• **Task description**
Set down exactly the lines below, starting at the one that contains "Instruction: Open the" and ending at the one that contains "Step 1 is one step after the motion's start", with both of those lines included and nothing else.
Material provided below:
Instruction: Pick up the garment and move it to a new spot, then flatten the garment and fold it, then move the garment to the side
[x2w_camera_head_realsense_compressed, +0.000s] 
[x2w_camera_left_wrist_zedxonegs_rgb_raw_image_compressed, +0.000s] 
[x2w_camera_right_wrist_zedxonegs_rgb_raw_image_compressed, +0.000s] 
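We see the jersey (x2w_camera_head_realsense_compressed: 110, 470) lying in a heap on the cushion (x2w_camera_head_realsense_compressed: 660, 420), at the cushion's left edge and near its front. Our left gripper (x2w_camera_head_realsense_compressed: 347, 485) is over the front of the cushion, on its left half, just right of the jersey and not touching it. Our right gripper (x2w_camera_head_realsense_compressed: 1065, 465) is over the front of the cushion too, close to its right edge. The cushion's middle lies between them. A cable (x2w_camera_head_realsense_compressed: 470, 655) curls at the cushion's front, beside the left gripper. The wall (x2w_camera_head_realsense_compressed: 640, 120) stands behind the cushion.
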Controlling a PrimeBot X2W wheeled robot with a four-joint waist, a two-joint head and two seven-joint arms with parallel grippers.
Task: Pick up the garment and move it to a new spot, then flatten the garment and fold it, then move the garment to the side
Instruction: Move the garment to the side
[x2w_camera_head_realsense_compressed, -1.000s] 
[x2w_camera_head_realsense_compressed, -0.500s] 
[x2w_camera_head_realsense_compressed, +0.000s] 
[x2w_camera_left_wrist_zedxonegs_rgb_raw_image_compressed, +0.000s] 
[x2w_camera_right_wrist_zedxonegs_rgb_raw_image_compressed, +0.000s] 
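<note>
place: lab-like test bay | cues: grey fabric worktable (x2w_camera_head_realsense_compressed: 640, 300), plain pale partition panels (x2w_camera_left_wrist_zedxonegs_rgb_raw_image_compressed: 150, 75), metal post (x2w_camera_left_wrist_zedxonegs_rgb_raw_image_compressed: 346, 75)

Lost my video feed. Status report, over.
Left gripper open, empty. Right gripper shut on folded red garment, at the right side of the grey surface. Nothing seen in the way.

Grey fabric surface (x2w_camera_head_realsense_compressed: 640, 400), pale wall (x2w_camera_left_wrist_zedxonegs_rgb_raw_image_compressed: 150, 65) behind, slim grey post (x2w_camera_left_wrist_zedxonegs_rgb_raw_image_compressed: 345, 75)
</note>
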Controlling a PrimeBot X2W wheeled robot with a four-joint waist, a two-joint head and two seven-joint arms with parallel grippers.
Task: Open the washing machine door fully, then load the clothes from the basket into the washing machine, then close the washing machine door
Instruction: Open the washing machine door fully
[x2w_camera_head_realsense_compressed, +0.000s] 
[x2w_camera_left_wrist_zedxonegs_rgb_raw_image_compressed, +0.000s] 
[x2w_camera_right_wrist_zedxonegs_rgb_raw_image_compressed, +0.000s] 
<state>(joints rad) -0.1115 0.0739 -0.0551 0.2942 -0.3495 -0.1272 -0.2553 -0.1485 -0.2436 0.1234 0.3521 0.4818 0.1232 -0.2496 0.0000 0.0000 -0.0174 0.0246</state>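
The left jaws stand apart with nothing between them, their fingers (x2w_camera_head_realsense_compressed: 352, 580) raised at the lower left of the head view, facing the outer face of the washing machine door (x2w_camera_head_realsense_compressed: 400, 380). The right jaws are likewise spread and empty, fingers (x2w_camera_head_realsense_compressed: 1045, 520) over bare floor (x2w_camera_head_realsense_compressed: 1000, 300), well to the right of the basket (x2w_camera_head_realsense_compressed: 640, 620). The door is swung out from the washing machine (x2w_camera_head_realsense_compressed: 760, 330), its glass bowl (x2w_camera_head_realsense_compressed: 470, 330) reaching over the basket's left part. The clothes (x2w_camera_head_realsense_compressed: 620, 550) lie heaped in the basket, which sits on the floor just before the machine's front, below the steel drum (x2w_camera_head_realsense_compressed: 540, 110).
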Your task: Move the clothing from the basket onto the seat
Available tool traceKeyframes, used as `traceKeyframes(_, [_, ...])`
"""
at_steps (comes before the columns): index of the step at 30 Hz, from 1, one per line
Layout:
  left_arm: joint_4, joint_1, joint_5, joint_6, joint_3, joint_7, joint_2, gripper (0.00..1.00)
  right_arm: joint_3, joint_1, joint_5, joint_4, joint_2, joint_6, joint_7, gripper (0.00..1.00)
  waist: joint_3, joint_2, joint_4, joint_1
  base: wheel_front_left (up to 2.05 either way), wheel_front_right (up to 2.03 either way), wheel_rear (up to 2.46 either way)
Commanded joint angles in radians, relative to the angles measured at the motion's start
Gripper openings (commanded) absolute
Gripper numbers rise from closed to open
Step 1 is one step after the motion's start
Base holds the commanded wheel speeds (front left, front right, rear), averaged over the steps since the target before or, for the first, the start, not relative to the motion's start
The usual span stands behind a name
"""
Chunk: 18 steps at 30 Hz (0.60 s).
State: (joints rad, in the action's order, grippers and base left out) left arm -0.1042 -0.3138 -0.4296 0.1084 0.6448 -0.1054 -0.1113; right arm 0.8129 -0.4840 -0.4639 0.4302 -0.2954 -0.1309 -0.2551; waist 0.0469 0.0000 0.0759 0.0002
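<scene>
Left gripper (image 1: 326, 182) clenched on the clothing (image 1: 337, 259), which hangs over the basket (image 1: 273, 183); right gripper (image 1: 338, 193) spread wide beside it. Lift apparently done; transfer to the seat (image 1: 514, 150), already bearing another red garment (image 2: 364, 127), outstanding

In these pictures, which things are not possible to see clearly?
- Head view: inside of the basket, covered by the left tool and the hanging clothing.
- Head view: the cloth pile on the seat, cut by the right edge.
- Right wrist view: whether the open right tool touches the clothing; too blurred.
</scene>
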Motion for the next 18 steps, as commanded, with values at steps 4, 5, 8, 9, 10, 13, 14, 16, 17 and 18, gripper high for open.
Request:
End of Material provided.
• **Answer space**
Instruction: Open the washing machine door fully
[x2w_camera_head_realsense_compressed, +0.000s] 
[x2w_camera_left_wrist_zedxonegs_rgb_raw_image_compressed, +0.000s] 
[x2w_camera_right_wrist_zedxonegs_rgb_raw_image_compressed, +0.000s] 
<state>(joints rad) -0.1115 0.0739 -0.0551 0.2942 -0.3495 -0.1272 -0.2553 -0.1485 -0.2436 0.1234 0.3521 0.4818 0.1232 -0.2496 0.0000 0.0000 -0.0174 0.0246</state>
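The left jaws stand apart with nothing between them, their fingers (x2w_camera_head_realsense_compressed: 352, 580) raised at the lower left of the head view, facing the outer face of the washing machine door (x2w_camera_head_realsense_compressed: 400, 380). The right jaws are likewise spread and empty, fingers (x2w_camera_head_realsense_compressed: 1045, 520) over bare floor (x2w_camera_head_realsense_compressed: 1000, 300), well to the right of the basket (x2w_camera_head_realsense_compressed: 640, 620). The door is swung out from the washing machine (x2w_camera_head_realsense_compressed: 760, 330), its glass bowl (x2w_camera_head_realsense_compressed: 470, 330) reaching over the basket's left part. The clothes (x2w_camera_head_realsense_compressed: 620, 550) lie heaped in the basket, which sits on the floor just before the machine's front, below the steel drum (x2w_camera_head_realsense_compressed: 540, 110).
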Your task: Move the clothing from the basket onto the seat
Available tool traceKeyframes, used as `traceKeyframes(_, [_, ...])`
"""
at_steps (comes before the columns): index of the step at 30 Hz, from 1, one per line
Layout:
  left_arm: joint_4, joint_1, joint_5, joint_6, joint_3, joint_7, joint_2, gripper (0.00..1.00)
  right_arm: joint_3, joint_1, joint_5, joint_4, joint_2, joint_6, joint_7, gripper (0.00..1.00)
  waist: joint_3, joint_2, joint_4, joint_1
  base: wheel_front_left (up to 2.05 either way), wheel_front_right (up to 2.03 either way), wheel_rear (up to 2.46 either way)
Commanded joint angles in radians, relative to the angles measured at the motion's start
Gripper openings (commanded) absolute
Gripper numbers rise from closed to open
Step 1 is one step after the motion's start

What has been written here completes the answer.